What is Selenium

Introduction to Selenium

Selenium is an open source suite of test automation tools which enables effective test automation of GUI of web applications. It can automate web-applications on multi-browser and multi-OS-platforms. It was developed by Jason Huggins in 2004.  It is an open source tool which implies it is free to download and use. Selenium has many projects that combine to make it a versatile testing system.

History of Selenium evolution

Selenium originally consisted of four tools as shown in the diagram below:

  • Selenium IDE
  • Selenium RC
  • Selenium Webdriver
  • Selenium Grid

Selenium Tools

Let us discuss the tools of selenium suite

  • Selenium IDE: Selenium IDE is an integrated development environment which is available as a Firefox add-on and Chrome extension. It was developed by Shinya Kasatani. It is primarily record-and-play tool which can automate functional tests. Automatically generated test scripts can be edited as per the testing needs. It is most suited in creating relatively simple test cases and test suites.
  • Selenium Remote Control (RC): Selenium RC tool was developed by Paul Hammant as a server to act as an HTTP proxy to show to the browser that Selenium Core and web application under test belong to same domain to overcome the limitation of same origin policy. Later on, it became an automation tool to write automated UI tests in any programming language. It consists of a server which receives test commands from test programs and drives the browser. Selenium RC sits between the browser and AUT(application under test). Selenium RC Server “injects” a Javascript program called Selenium Core into the browser to command the browser. Selenium RC is also referred to as Selenium 1.

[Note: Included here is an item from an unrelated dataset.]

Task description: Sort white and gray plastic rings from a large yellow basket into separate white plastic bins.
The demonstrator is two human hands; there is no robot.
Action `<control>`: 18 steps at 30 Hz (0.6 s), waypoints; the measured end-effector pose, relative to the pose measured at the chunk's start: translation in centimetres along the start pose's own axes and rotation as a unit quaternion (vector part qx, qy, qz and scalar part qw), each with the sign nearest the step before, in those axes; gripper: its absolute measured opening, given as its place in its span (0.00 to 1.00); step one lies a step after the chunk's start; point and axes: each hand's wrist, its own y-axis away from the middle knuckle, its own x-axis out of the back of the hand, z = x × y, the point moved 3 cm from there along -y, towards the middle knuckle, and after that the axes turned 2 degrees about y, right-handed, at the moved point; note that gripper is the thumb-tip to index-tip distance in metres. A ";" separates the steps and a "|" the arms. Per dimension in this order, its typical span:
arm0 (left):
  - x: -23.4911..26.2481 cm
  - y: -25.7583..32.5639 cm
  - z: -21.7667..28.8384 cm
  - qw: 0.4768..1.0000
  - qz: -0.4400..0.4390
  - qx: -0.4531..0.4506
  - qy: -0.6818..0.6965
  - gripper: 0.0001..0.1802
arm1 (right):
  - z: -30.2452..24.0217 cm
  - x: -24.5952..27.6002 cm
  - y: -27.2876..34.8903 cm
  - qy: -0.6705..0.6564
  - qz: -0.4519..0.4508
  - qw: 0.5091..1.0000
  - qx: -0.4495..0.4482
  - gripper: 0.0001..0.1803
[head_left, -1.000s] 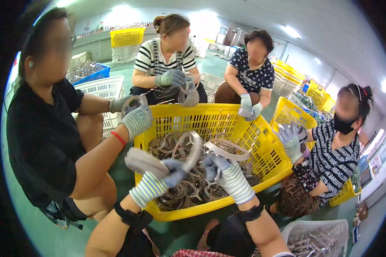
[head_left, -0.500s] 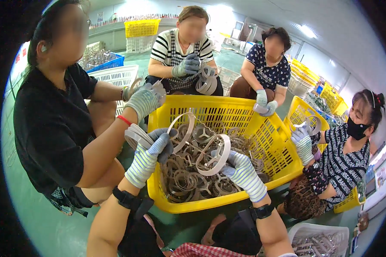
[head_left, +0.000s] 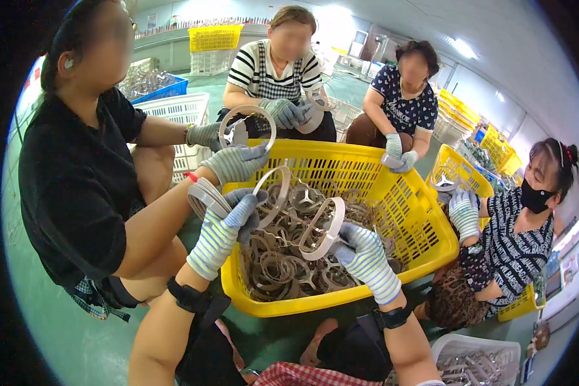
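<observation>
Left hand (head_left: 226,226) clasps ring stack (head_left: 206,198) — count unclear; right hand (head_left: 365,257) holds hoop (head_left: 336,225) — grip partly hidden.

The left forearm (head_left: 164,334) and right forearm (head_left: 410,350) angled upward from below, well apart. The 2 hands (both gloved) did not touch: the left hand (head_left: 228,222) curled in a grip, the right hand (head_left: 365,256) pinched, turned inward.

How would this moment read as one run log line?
left hand: holding ring stack, another ring | right hand: holding single ring | yellow basket: many loose rings inside
</observation>
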 end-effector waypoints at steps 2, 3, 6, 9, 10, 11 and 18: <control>-0.1 -0.2 -0.2 1.000 -0.004 0.002 0.016 0.16 | -0.2 0.3 0.1 -0.042 0.023 0.999 0.002 0.19; -0.1 -0.2 -0.1 0.999 0.011 -0.013 0.028 0.16 | -0.3 0.6 0.1 -0.086 0.044 0.995 0.005 0.18; 0.2 0.0 0.4 0.996 0.052 -0.039 0.065 0.17 | -0.9 1.1 -0.4 0.023 0.095 0.991 0.088 0.17; 0.6 -0.3 0.4 0.993 0.057 -0.048 0.088 0.18 | -1.4 2.0 -0.6 0.137 0.147 0.969 0.145 0.16; 0.5 -0.2 0.1 0.994 0.052 -0.040 0.086 0.18 | -1.4 2.2 -0.5 0.191 0.169 0.954 0.159 0.17; 0.4 -0.2 -0.1 0.995 0.046 -0.032 0.085 0.18 | -1.5 2.2 -0.5 0.190 0.169 0.954 0.160 0.17; 0.3 -0.2 0.3 0.992 0.067 -0.045 0.102 0.16 | -2.8 3.1 -0.4 0.196 0.151 0.951 0.187 0.13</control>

Note: The sameorigin policy is an important concept in the web application security model. Under the policy, a web browser permits scripts contained in a first web page to access data in a second web page, but only if both web pages have the same origin.

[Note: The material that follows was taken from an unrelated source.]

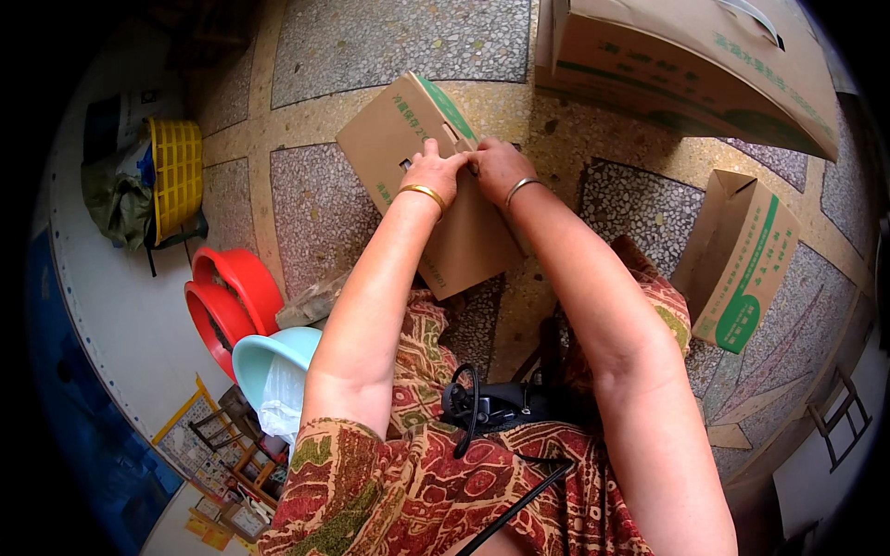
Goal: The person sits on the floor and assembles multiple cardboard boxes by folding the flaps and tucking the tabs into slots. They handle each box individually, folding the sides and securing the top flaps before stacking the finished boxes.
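Observation:
A brown cardboard box (477, 236) with green printing stands tilted on the floor in front of my knees. My left hand (432, 176) rests on its top face, fingers spread beside a small dark slot, the thumb reaching toward the other hand. At the box's upper edge, next to a green strip, my right hand (501, 169) has its fingers bent and pressed onto the cardboard flap. The two hands almost meet there. Part of the right fingertips is hidden behind the edge. Each wrist wears a bracelet.
A large carton (686, 65) stands at the far right, and a smaller open carton (746, 264) is near my right knee. On the left are red basins (250, 278), a light blue basin (255, 357) with a plastic bag, and a yellow basket (176, 176). A black cable (519, 505) crosses my lap.

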Action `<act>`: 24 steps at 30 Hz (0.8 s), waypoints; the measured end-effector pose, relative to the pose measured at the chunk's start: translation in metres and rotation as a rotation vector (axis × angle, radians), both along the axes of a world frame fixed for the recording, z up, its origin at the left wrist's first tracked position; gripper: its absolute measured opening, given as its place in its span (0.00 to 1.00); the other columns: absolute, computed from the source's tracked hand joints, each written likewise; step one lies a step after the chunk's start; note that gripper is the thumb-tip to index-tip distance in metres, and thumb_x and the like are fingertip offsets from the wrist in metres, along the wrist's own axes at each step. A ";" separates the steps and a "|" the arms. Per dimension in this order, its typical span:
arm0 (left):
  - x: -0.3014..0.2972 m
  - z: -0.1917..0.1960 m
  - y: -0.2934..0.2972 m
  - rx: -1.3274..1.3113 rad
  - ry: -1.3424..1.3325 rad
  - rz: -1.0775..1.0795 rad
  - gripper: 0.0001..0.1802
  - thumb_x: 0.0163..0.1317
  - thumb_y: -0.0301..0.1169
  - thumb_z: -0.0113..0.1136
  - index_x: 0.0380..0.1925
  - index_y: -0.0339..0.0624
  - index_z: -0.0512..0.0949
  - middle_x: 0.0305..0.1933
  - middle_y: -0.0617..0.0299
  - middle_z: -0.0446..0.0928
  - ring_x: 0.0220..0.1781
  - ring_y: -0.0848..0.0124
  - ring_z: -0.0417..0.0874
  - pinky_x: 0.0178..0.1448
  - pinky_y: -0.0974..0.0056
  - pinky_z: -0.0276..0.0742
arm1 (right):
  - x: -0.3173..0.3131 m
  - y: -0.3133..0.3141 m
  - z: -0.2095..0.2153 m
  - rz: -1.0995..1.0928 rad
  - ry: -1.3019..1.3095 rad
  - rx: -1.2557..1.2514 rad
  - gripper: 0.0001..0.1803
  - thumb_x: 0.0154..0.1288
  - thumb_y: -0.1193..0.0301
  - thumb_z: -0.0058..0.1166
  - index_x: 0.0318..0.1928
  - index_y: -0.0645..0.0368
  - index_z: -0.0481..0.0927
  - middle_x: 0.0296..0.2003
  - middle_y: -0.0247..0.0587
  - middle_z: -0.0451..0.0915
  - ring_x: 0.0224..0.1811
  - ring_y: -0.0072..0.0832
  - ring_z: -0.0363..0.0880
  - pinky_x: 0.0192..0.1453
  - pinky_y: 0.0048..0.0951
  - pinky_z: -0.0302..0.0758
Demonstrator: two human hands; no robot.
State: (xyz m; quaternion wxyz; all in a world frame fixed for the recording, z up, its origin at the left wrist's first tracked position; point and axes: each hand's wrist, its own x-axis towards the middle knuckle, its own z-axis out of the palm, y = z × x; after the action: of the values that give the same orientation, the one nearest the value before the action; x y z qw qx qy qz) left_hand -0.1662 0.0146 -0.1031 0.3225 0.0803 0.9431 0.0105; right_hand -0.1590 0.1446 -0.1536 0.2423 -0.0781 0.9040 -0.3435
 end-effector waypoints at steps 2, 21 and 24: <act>0.000 0.002 0.000 0.008 0.001 -0.003 0.27 0.50 0.23 0.50 0.50 0.68 0.71 0.58 0.47 0.59 0.55 0.50 0.68 0.58 0.56 0.68 | -0.003 -0.001 -0.001 0.002 -0.002 -0.013 0.11 0.58 0.68 0.45 0.37 0.45 0.81 0.44 0.41 0.73 0.49 0.38 0.72 0.52 0.36 0.70; -0.003 0.012 -0.007 0.085 -0.089 0.026 0.24 0.48 0.23 0.53 0.45 0.63 0.75 0.62 0.49 0.55 0.57 0.50 0.66 0.61 0.57 0.65 | -0.030 -0.002 -0.041 -0.254 -0.372 -0.290 0.19 0.34 0.69 0.67 0.32 0.60 0.80 0.30 0.47 0.80 0.33 0.35 0.80 0.40 0.31 0.75; -0.007 0.017 -0.003 0.068 -0.135 0.022 0.25 0.47 0.23 0.53 0.45 0.64 0.75 0.62 0.49 0.55 0.57 0.50 0.66 0.61 0.57 0.64 | -0.030 -0.004 -0.040 -0.163 -0.243 -0.180 0.20 0.37 0.68 0.67 0.34 0.61 0.78 0.28 0.44 0.79 0.31 0.34 0.79 0.37 0.30 0.75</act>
State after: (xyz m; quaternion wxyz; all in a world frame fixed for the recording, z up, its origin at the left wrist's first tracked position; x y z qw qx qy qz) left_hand -0.1735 0.0113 -0.0865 0.3823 0.0800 0.9191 0.0517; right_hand -0.1894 0.1407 -0.1936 0.3133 0.0162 0.8370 -0.4484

So in the case of javascript injection called Selenium core to browser code, Selenium core cannot access web elements of the web application under test as they belong to a different domain. To overcome this, HTTP proxy by Selenium server is used to show browser Selenium core and application under test belong to the same domain.

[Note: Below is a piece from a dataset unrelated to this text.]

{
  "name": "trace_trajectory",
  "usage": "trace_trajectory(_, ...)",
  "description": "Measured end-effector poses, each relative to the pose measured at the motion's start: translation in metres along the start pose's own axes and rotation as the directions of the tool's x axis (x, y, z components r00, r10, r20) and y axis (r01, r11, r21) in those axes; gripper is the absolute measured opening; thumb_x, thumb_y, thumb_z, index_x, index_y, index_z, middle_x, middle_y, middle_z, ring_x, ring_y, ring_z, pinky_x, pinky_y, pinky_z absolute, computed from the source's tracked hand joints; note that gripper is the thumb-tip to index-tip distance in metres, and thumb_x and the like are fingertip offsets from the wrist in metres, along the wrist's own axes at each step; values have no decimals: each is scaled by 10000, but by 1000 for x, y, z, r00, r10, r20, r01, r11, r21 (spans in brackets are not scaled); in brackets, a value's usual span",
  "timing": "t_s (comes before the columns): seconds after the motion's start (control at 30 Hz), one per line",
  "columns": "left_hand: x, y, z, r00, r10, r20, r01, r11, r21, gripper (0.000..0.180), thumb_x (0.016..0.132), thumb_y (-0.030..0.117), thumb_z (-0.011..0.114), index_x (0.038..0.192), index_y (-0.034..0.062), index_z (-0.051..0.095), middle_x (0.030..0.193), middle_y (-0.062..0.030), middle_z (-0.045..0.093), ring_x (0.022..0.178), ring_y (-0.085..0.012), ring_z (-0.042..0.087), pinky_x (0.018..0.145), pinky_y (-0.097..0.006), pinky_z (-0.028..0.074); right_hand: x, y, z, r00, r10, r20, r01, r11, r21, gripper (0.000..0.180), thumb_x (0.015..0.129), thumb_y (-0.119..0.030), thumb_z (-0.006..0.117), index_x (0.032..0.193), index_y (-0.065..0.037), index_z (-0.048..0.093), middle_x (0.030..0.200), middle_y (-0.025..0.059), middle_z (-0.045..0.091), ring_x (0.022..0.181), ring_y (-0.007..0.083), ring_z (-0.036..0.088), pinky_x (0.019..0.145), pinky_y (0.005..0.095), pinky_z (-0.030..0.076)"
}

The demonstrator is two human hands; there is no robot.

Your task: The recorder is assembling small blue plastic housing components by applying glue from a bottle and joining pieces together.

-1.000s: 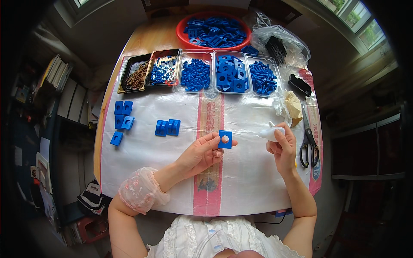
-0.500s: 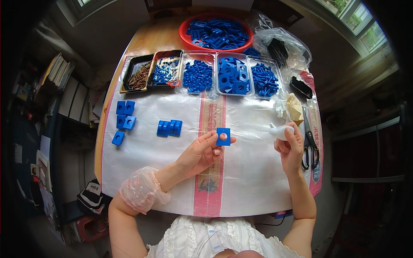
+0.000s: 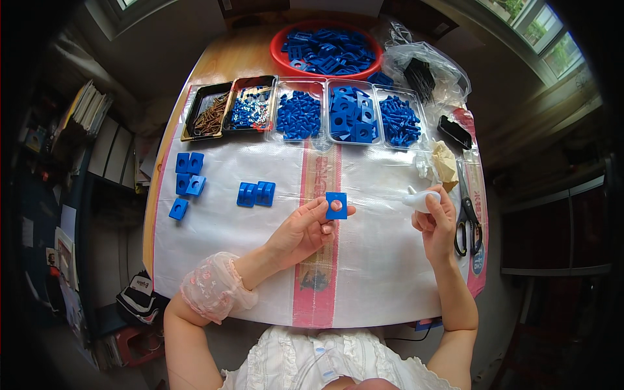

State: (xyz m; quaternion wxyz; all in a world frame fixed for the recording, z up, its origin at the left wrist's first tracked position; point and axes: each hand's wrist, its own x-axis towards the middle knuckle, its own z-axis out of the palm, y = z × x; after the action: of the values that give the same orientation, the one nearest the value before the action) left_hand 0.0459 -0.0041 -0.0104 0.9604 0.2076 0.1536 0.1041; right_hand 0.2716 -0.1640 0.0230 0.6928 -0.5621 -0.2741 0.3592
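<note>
Between thumb and fingers, my left hand (image 3: 302,229) pinches a blue square plastic plate (image 3: 336,210) with a round hole, over the middle of the table. My right hand (image 3: 436,220) is closed around a small white squeeze bottle (image 3: 421,201), tilted with its narrow nozzle toward the left. A gap separates the nozzle from the plate. Left of my left hand stand two blue slotted pieces (image 3: 255,194), side by side. Farther left lie several blue plates with holes (image 3: 189,184), loosely grouped.
Along the back stand open trays: rusty screws (image 3: 211,115), small nuts (image 3: 250,107), blue pegs (image 3: 298,115), blue plates (image 3: 353,114) and more small blue parts (image 3: 400,120). Behind them is a red basin (image 3: 276,55). Black-handled scissors (image 3: 468,227) lie at the right beside crumpled brown paper (image 3: 444,162).
My right hand with the white bottle has shifted very slightly to the left. The blue plate in my left hand has barely moved.
</note>
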Motion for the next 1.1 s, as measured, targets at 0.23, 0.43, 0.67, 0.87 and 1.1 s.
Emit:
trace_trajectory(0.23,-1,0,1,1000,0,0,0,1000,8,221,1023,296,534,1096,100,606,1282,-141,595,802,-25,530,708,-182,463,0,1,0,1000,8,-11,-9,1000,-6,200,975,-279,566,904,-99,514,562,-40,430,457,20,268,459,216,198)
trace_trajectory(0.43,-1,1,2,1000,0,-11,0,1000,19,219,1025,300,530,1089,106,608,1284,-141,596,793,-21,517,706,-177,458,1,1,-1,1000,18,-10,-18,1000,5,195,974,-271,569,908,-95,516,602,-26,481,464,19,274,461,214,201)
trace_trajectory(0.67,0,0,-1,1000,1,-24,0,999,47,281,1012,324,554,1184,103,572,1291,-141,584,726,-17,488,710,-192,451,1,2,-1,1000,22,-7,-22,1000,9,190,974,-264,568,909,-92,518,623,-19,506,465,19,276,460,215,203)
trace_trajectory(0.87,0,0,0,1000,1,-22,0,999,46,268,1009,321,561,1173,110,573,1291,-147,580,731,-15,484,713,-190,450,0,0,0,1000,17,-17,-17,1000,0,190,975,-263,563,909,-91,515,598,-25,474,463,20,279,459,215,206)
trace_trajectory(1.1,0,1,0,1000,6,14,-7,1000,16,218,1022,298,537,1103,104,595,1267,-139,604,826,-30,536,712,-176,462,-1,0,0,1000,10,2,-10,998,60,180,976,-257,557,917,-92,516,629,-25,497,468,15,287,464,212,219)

  • Selenium Grid: Selenium Grid is used to run tests on different machines on different browsers in parallel. It forms a hub node model using which test can be executed in a distributed environment. It helps save test execution time. Hub acts as a source of Selenium commands to each node connected to it.
  • Selenium WebDriver: Selenium Webdriver is an object-oriented API which is capable of driving browser natively as any browser user would do.  WebDriver was developed by Simon Stewart in 2006 to overcome javascript injection limitation of Selenium RC. It allows test scripts to communicate directly to the browser. Webdriver is an interface in java which is implemented by ChromeDriver, FirefoxDriver, InternetExplorerDriver, SafariDriver, EventFiringWebDriver, HtmlUnitDriver, PhantomJSDriver, RemoteWebDriver classes. It is the first web applications automation tool which operates from OS level and aims at providing real user like interaction with an application under test making testing more realistic.

Selenium 2

Selenium 2 is the most widely used version of Selenium which combines Selenium RC and Webdriver together. Selenium 2.0 maintains two major components, Selenium RC and Web driver APIs functioning altogether. Web Driver APIs are used to write automation scripts for any browser by simply using the suitable driver for any browser.

Selenium 2 = Selenium 1(RC) + WebDriver

Some of the key updates in Selenium 2 were:

  • WebDriver designed in a simpler and more concise programming interface along with addressing some limitations in the Selenium-RC API.
  • WebDriver became a compact Object Oriented API when compared to Selenium1.0
  • It can drive the browser much more effectively and it overcame the limitations of Selenium 1 which affected our functional test coverage, like the file upload or download, pop-ups and dialogs barrier
  • WebDriver overcame the limitation of Selenium RC’s Single Host origin policy

Selenium 3

Selenium 3 is the latest version of Selenium which aims at providing one stop solution for test suite automation of both web-based and mobile applications. Selenium Webdriver became W3C standard with the introduction of this version. Also, Selenium RC has been deprecated and is added to selenium legacy now. It uses the Selenium server which has built-in grid capabilities for distributed multi-browser multi-platform execution of test suites.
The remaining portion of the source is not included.